Routing issue root cause analysis using the NLNOG/RING

I wrote this bit of text a couple of months ago, and I thought I’d publish it here as well.

To whom it may concern,

Several weeks ago we (eBay Classifieds Group) encountered an issue with some customers coming from Denmark (more precise, TDC customers), having issues reaching websites in the eBay Classifieds Group network. These issues were showing as a slow website, and packetloss to our network. This lasted for some time, but it didn’t escalate in time to me, so by the time it did, the issue was already gone.

Now I haven’t been following the connected member list for the NLNOG/RINGproject, but Job Snijders pointed me out that TDC does have a RING node!

Now Job showed me during that weekend while we had some drinks, his new cool tool on the ring, it was even better then what I did pitch to him some moons ago. Not just latency monitoring, but the NLNOG/RING project keeps track of the number of hops, and keeping archives of traceroutes. And it all presents it in a very nice interface.

First, looked up the actual issue at hand:

http://amp.ring.nlnog.net/graph.php?graph=576b-icmp-latency&src=ring-tdc01&dst=ring-ebayclassifiedsgroup01&date=2012-08-01&rge=8-day&use=1&xmin=1343779200000&xmax=1343865600000&ymin=0&ymax=120&boxes=mean_jitter_loss

From 13:40 there is an increased jitter, and packet loss visible!

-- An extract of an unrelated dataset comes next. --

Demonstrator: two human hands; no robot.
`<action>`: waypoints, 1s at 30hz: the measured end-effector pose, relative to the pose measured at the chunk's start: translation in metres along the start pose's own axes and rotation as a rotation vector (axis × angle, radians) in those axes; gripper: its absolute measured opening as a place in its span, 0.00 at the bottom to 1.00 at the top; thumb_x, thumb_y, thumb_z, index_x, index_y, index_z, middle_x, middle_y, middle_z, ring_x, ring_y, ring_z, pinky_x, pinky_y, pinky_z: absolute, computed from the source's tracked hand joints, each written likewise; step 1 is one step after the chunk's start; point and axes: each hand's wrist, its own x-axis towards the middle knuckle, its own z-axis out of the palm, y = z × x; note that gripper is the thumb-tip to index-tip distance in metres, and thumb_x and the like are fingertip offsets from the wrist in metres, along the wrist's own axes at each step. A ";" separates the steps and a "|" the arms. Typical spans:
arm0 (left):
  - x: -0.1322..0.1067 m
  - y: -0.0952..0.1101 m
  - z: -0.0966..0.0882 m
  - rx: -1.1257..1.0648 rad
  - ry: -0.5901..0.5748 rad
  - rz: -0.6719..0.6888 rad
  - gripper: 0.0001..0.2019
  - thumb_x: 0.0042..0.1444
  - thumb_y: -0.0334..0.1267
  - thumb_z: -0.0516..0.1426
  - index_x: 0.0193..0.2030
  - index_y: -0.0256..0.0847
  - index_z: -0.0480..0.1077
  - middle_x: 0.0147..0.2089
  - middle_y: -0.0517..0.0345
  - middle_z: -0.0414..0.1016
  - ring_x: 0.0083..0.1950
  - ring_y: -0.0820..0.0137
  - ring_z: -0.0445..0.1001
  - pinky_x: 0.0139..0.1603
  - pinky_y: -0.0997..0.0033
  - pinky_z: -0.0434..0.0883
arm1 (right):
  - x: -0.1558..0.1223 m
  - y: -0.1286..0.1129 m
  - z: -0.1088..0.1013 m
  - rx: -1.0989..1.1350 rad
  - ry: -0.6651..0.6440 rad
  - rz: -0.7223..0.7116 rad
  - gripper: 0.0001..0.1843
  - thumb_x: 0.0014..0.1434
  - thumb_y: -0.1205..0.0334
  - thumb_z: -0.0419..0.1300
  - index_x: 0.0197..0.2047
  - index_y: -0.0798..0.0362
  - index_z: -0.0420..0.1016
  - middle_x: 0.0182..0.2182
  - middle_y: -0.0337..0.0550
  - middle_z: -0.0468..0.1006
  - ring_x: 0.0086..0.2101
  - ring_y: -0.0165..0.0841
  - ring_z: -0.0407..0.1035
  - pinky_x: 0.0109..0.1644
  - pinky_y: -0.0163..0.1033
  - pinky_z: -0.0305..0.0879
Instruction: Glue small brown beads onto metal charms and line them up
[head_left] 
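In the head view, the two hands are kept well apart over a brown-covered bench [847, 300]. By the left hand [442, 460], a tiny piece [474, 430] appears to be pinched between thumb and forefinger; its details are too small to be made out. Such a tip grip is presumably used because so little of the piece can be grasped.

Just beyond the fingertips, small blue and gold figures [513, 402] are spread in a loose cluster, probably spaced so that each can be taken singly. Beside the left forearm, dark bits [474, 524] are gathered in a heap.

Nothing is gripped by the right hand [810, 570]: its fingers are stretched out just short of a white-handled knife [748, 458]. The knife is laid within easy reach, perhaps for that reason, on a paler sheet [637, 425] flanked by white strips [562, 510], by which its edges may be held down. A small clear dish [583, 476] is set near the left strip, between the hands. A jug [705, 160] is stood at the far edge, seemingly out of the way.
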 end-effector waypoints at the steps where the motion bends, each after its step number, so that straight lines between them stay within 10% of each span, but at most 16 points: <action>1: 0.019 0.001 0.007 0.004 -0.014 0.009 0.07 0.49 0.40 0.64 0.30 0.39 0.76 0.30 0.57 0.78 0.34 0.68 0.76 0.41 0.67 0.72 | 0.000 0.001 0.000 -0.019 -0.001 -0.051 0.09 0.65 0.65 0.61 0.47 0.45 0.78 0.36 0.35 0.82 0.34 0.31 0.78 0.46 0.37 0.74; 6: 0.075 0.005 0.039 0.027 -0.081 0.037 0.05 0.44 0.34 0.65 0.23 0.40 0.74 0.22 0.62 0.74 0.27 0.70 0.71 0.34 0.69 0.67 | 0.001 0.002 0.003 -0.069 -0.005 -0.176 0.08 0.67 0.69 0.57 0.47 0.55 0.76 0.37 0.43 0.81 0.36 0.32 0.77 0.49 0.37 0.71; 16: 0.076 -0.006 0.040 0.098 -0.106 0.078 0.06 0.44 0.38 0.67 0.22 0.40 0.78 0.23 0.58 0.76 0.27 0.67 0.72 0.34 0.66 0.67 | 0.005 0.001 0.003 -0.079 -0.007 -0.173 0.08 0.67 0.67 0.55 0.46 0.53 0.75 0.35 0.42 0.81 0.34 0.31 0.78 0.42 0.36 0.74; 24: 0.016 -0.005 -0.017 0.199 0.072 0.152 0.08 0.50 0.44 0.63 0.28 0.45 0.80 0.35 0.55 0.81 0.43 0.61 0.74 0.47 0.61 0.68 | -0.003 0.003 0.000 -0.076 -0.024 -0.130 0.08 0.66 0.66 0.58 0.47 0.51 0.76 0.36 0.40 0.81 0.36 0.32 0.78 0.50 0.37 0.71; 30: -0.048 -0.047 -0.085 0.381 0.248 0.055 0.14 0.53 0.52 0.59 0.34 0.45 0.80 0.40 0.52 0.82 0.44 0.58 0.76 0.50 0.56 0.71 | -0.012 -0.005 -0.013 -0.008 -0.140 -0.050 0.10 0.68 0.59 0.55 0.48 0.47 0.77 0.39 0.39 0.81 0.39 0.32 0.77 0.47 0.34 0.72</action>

So, let’s check out that cool graph that displays number of hops history:

http://amp.ring.nlnog.net//graph.php?src=ring-tdc01&dst=ring-ebayclassifiedsgroup01&graph=scamper-trace-Pudp_paris-d0-s0-f1-g5-m32-l1-q2-M1&rge=1-day&date=2012-08-01

And we see increase in number of hops, now let’s take a look at the actual ‘traceroute’ history:

http://amp.ring.nlnog.net/trace_detail.php?src=ring-ebayclassifiedsgroup01&dst=ring-tdc01&date=2012-08-01

Take a small look at 13:45 on August 1st, hey… why has the traceroute from ECG towards TDC changed into going over the AMS-IX platform instead of the usual Level3 path? We see the real cause at 14:00, the number 3 hop has become Novatel in Bulgary, now a quick search in my mailbox reveals this:

Conclusion:

It seems Novatel was connected to the AMS-IX the day before, my idea is that they accidentally leaked their NTT routes via the AMS-IX routeservers, and had their NTT link congested by doing so.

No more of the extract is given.